▶ _Activity_:
Restate the data below word for word. Skip any images it contains.

──────── Stored data

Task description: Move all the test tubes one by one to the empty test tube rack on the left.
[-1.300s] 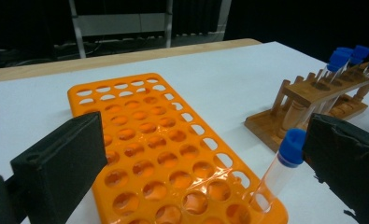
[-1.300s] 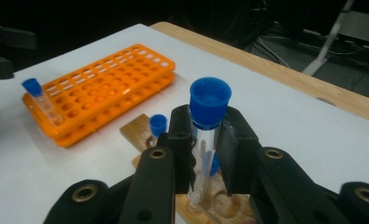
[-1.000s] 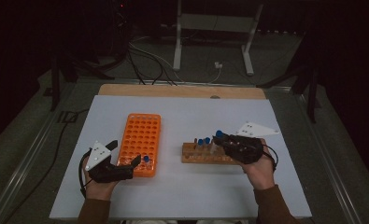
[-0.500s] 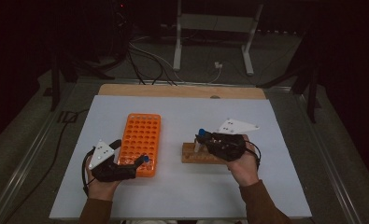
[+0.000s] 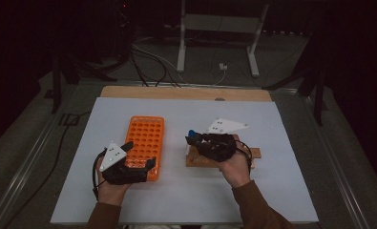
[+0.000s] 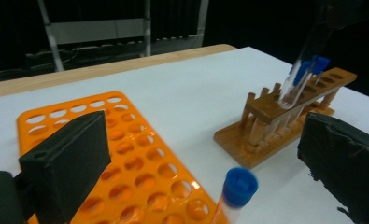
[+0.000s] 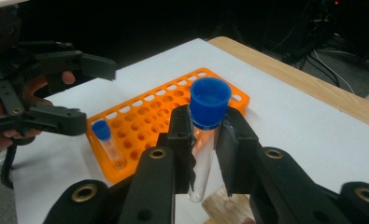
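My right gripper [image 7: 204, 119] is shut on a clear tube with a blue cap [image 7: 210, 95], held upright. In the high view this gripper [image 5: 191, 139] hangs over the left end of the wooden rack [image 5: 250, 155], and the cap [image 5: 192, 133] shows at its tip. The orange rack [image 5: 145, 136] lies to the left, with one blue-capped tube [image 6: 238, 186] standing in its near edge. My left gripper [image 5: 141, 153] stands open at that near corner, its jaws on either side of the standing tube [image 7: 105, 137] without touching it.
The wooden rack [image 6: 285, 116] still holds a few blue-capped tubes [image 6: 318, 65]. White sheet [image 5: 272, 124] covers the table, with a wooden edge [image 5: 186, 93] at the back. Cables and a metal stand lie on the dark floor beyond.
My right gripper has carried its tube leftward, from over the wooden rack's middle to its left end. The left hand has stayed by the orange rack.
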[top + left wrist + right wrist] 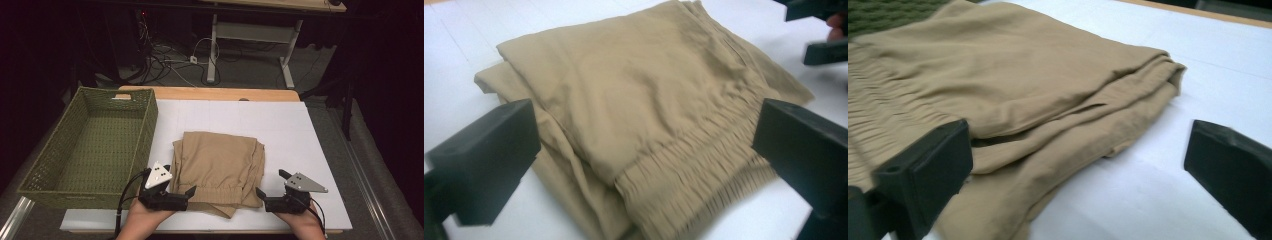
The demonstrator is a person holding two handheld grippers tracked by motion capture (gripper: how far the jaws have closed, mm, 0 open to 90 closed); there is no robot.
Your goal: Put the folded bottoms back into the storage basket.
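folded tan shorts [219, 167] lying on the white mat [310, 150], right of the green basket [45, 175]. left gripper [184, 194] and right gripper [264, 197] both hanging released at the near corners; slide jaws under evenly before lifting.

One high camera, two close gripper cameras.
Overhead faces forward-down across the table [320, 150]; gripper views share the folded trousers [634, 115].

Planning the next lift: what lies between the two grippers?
High view: the folded tan trousers, waistband end, lie between the left gripper and right gripper.
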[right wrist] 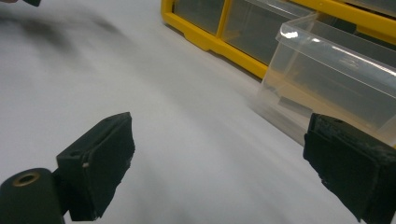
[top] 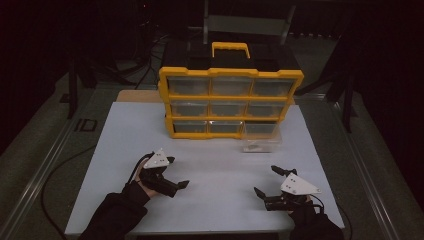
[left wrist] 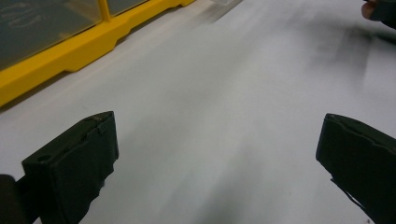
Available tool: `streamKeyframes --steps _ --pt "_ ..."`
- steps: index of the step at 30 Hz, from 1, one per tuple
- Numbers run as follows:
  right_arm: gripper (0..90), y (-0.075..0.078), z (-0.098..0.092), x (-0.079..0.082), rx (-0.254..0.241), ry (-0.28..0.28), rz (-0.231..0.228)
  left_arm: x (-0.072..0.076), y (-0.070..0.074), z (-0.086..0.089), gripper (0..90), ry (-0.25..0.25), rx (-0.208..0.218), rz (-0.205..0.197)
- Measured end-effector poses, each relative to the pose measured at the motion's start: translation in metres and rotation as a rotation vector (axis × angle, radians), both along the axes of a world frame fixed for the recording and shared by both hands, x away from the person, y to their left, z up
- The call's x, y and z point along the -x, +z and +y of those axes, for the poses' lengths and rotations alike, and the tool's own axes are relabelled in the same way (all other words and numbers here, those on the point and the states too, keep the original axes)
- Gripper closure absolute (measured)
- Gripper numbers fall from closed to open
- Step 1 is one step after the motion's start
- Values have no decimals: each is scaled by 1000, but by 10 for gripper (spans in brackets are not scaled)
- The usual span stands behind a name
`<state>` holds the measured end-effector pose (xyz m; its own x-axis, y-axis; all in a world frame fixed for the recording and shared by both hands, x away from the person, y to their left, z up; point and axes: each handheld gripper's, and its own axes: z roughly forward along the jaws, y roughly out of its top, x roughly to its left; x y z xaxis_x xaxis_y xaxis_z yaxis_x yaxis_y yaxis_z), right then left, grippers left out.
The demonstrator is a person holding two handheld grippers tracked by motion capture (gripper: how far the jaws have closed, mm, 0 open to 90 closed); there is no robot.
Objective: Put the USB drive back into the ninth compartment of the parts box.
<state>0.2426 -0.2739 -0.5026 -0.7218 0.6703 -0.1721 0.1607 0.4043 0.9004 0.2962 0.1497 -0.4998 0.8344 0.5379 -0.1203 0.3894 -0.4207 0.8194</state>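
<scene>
With the clear drawer [top: 261, 137] pulled out onto the mat just in front of the yellow organizer [top: 230, 102], I've got L gripper [top: 178, 173] & R gripper [top: 267, 180] both wide open, empty, so grabbing it's left.

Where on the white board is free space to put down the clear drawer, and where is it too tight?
The widest bare patch lies between the left claw and the right claw, in front of the yellow organizer. The white board is also bare left of the organizer's front. It is crowded at the clear drawer, which sits against the organizer's lower right slot.
</scene>
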Motion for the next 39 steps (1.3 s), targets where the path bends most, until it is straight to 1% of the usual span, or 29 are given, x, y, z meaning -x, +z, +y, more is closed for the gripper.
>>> streamKeyframes --steps 1,5,10,13,16,21,25,27,31,33,35,39 --pt "83 0 0 0 0 1 -1 2 -1 2 0 -1 6 0" --pt "83 0 0 0 1 0 1 8 -4 11 0 0 5 6" --pt "83 0 0 0 5 2 -2 15 -5 22 0 5 16 2" --pt "83 0 0 0 3 0 -2 20 -7 28 0 10 9 -7" --pt "83 0 0 0 4 1 -2 23 -10 33 0 13 5 -2" --pt "83 0 0 0 5 2 -2 29 -12 40 0 20 -9 -9" --pt "83 0 0 0 5 5 -2 35 -13 46 0 29 -2 -9" --pt "83 0 1 0 5 1 -1 38 -13 48 0 42 -14 -25" --pt "83 0 0 0 6 3 -2 44 -14 55 0 53 -6 -36" --pt "83 0 1 0 8 4 -2 46 -15 58 0 60 -2 -33" --pt "83 0 1 1 6 3 1 48 -15 60 0 66 -11 -45" --pt "83 0 1 1 7 1 -2 51 -14 62 0 62 6 -49"
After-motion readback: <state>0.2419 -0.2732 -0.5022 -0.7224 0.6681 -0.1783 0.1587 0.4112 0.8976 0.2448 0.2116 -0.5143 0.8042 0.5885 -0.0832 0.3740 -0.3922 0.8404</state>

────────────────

▶ _Expected output_:
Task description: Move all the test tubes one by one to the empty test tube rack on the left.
[-1.300s] 
[-1.300s] 
[-1.000s] 
[-0.500s] 
[+0.000s] 
[+0.000s] 
[+0.000s] 
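My right gripper [image 7: 204, 119] is shut on a clear tube with a blue cap [image 7: 210, 95], held upright. In the high view this gripper [image 5: 191, 139] hangs over the left end of the wooden rack [image 5: 250, 155], and the cap [image 5: 192, 133] shows at its tip. The orange rack [image 5: 145, 136] lies to the left, with one blue-capped tube [image 6: 238, 186] standing in its near edge. My left gripper [image 5: 141, 153] stands open at that near corner, its jaws on either side of the standing tube [image 7: 105, 137] without touching it.
The wooden rack [image 6: 285, 116] still holds a few blue-capped tubes [image 6: 318, 65]. White sheet [image 5: 272, 124] covers the table, with a wooden edge [image 5: 186, 93] at the back. Cables and a metal stand lie on the dark floor beyond.
My right gripper has carried its tube leftward, from over the wooden rack's middle to its left end. The left hand has stayed by the orange rack.
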[top + left wrist + right wrist] 
The demonstrator is a person holding two handheld grippers tracked by motion capture (gripper: how far the jaws have closed, mm, 0 open to 90 closed); there is no robot.
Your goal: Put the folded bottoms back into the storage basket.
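folded tan shorts [219, 167] lying on the white mat [310, 150], right of the green basket [45, 175]. left gripper [184, 194] and right gripper [264, 197] both hanging released at the near corners; slide jaws under evenly before lifting.

One high camera, two close gripper cameras.
Overhead faces forward-down across the table [320, 150]; gripper views share the folded trousers [634, 115].

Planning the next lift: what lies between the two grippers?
High view: the folded tan trousers, waistband end, lie between the left gripper and right gripper.
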[right wrist] 
[top] 
[left wrist] 
Available tool: `streamKeyframes --steps _ --pt "_ ..."`
- steps: index of the step at 30 Hz, from 1, one per tuple
- Numbers run as follows:
  right_arm: gripper (0..90), y (-0.075..0.078), z (-0.098..0.092), x (-0.079..0.082), rx (-0.254..0.241), ry (-0.28..0.28), rz (-0.231..0.228)
  left_arm: x (-0.072..0.076), y (-0.070..0.074), z (-0.086..0.089), gripper (0..90), ry (-0.25..0.25), rx (-0.208..0.218), rz (-0.205..0.197)
- Measured end-effector poses, each relative to the pose measured at the motion's start: translation in metres and rotation as a rotation vector (axis × angle, radians), both along the axes of a world frame fixed for the recording and shared by both hands, x away from the person, y to their left, z up
- The call's x, y and z point along the -x, +z and +y of those axes, for the poses' lengths and rotations alike, and the tool's own axes are relabelled in the same way (all other words and numbers here, those on the point and the states too, keep the original axes)
- Gripper closure absolute (measured)
- Gripper numbers fall from closed to open
- Step 1 is one step after the motion's start
- Values have no decimals: each is scaled by 1000, but by 10 for gripper (spans in brackets are not scaled)
- The usual span stands behind a name
`<state>` holds the measured end-effector pose (xyz m; its own x-axis, y-axis; all in a world frame fixed for the recording and shared by both hands, x away from the person, y to their left, z up; point and axes: each handheld gripper's, and its own axes: z roughly forward along the jaws, y roughly out of its top, x roughly to its left; x y z xaxis_x xaxis_y xaxis_z yaxis_x yaxis_y yaxis_z), right then left, grippers left out.
The demonstrator is a person holding two handheld grippers tracked by motion capture (gripper: how far the jaws have closed, mm, 0 open to 90 closed); there is no robot.
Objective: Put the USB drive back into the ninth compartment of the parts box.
<state>0.2426 -0.2739 -0.5026 -0.7218 0.6703 -0.1721 0.1607 0.4043 0.9004 0.2962 0.1497 -0.4998 0.8344 0.5379 -0.1203 0.3894 -0.4207 0.8194</state>
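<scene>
With the clear drawer [top: 261, 137] pulled out onto the mat just in front of the yellow organizer [top: 230, 102], I've got L gripper [top: 178, 173] & R gripper [top: 267, 180] both wide open, empty, so grabbing it's left.

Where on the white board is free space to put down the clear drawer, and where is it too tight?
The widest bare patch lies between the left claw and the right claw, in front of the yellow organizer. The white board is also bare left of the organizer's front. It is crowded at the clear drawer, which sits against the organizer's lower right slot.
</scene>
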Motion for the next 39 steps (1.3 s), targets where the path bends most, until it is straight to 1% of the usual span, or 29 are given, x, y, z meaning -x, +z, +y, more is closed for the gripper.
>>> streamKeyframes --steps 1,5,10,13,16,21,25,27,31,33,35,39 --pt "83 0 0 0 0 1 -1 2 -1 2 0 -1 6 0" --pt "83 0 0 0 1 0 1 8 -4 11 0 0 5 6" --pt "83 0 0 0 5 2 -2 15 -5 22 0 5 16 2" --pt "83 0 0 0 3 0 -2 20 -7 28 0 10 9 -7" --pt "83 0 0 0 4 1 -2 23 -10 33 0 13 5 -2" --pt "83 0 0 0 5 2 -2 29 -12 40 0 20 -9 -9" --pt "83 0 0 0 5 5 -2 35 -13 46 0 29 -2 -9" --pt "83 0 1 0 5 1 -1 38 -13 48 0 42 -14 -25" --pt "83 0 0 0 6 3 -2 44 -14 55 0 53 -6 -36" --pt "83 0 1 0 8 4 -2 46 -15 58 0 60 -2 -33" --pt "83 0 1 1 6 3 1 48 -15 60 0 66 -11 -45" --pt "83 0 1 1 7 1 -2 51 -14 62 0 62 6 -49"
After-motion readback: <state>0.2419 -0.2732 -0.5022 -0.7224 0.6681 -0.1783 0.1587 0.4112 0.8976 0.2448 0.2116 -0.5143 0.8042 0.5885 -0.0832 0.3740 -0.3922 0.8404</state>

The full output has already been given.